What if you could instantly know the deepest level of any family or company tree without counting each step?
Why Height of Binary Tree in DSA C++?
Imagine you have a family tree drawn on paper, and you want to know how many generations it has from the oldest ancestor to the youngest descendant.
Doing this by counting each branch manually is tiring and confusing, especially if the tree is big.
Manually counting the height means checking every branch and level one by one.
This is slow and easy to make mistakes, especially if the tree has many branches or is unbalanced.
Using the height of a binary tree concept, we can write a simple program that looks at each branch and finds the longest path from the root to a leaf automatically.
This saves time and avoids errors by letting the computer do the counting for us.
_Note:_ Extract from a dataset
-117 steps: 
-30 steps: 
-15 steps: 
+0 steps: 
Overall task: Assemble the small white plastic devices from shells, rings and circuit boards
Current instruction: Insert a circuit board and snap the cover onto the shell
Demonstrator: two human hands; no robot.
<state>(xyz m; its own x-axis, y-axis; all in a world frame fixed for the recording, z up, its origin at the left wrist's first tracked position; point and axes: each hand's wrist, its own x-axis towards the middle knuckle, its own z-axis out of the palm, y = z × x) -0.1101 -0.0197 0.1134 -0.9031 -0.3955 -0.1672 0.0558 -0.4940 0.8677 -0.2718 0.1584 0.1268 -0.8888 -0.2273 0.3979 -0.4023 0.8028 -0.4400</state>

int countHeight(Node* root) {
int height = 0;
// Manually check each level and count
// Very long and complex code
return height;
}int height(Node* root) {
if (!root) return 0;
int leftHeight = height(root->left);
int rightHeight = height(root->right);
return 1 + (leftHeight > rightHeight ? leftHeight : rightHeight);
}This lets us quickly find the depth of any tree, which helps in balancing trees, searching efficiently, and understanding data structure size.
In a company's organizational chart, finding the height tells us how many management levels exist from the CEO down to the newest employee.
Manual counting is slow and error-prone for big trees.
Height calculation uses recursion to find the longest path easily.
This helps in many tree operations like balancing and searching.